Menno Schilthuizen (born 1965, Vlaardingen) is a Dutch evolutionary biologist, ecologist, and permanent research scientist at Naturalis Biodiversity Center in Leiden and a professor of evolution and biodiversity at Leiden University.

He has published numerous articles about evolution and ecology and six popular science books. In particular, his studies have concerned land snails and beetles. His Nature's Nether Regions, on the evolution of genitalia, was published by Penguin in May 2014. Translations have appeared in Dutch, German, Chinese, Greek, Japanese, French and Italian. His book, Darwin Comes to Town, is on "urban evolution", evolutionary adaptation in cities, and has appeared in 2018 in English (with Quercus [UK] and Picador [USA]), and also in Chinese, Dutch, German, Greek, Italian, Japanese, Korean, Norwegian, Polish, Russian, and Spanish. French and Turkish translations are in preparation.

Besides his academic positions, Schilthuizen works as an independent science communicator via his own company, Studio Schilthuizen. Recently, together with biospeleologist Iva Njunjić, he has begun the organisation Taxon Expeditions (and its nonprofit, Taxon Foundation), which organise field courses for citizen scientists to Borneo, Montenegro, Panama and other wild places, but also to urban centres like Amsterdam, and allows non-biologists to be involved in the discovery and naming of new species.

==Education and career==
Menno Schilthuizen graduated from and received his PhD at Leiden University. From 1995 to 2000 he worked at Wageningen University. From 2000 to 2006 he worked at the Institute for Tropical Biology and Conservation in Sabah, Malaysian Borneo, where he studied land snail ecology and evolution in tropical forests, caves, and limestone habitats.

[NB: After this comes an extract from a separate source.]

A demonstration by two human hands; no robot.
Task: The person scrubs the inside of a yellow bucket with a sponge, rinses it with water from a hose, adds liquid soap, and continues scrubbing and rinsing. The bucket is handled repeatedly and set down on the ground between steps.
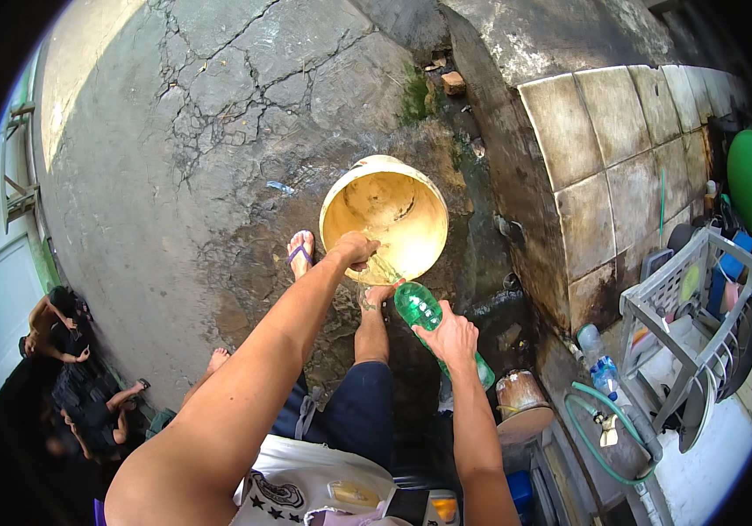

In January 2007 he became deputy director of research at Naturalis Museum, Leiden. He stayed at this post for one and a half years, and then became permanent research scientist there. From 2007 to 2012, he was honorary professor of insect biodiversity at University of Groningen. He now holds a professorship in Character Evolution and Biodiversity at Leiden University.

==Books==
- Frogs Flies & Dandelions: The Making of Species, 2002. Oxford University Press. 254 pages. ISBN 978-0-19-850392-7
- The Loom of Life: Unravelling Ecosystems, 2008. Springer. 168 pages. ISBN 978-3-540-68051-2
- Nature's Nether Regions: What the Sex Lives of Bugs, Birds, and Beasts Tell Us About Evolution, Biodiversity, and Ourselves. 2014. Viking / Penguin. 256 pages. ISBN 978-0-67-078591-9
- Darwin Comes to Town, 2018. Quercus Books
- Wie Wat Bewaart, 2020. Unieboek Het Spectrum. (in Dutch, with Freek Vonk)
- The Urban Naturalist, 2025. MIT Press

==Selected articles==
- Schilthuizen et al., 2020. Craspedotropis gretathunbergae, a new species of Cyclophoridae (Gastropoda: Caenogastropoda), discovered and described on a field course to Kuala Belalong rainforest, Brunei. Biodiversity Data Journal, 8: e47484.
- Kerstes, N.A.G., T. Breeschoten, V. Kalkman & M. Schilthuizen, 2019. Snail shell colour evolution in urban heat islands detected via citizen science. Communications Biology, 2: 264.
- Merckx et al., 2015. Evolution and endemism on a young tropical mountain. Nature, 524: 347-350.
- Schilthuizen, M., 2005. 'On the origin of reproductive isolation'. BioEssays, 27: 669-670.
- Schilthuizen, M., 2000. 'Dualism and conflicts in understanding speciation'. BioEssays, 22: 1134-1141.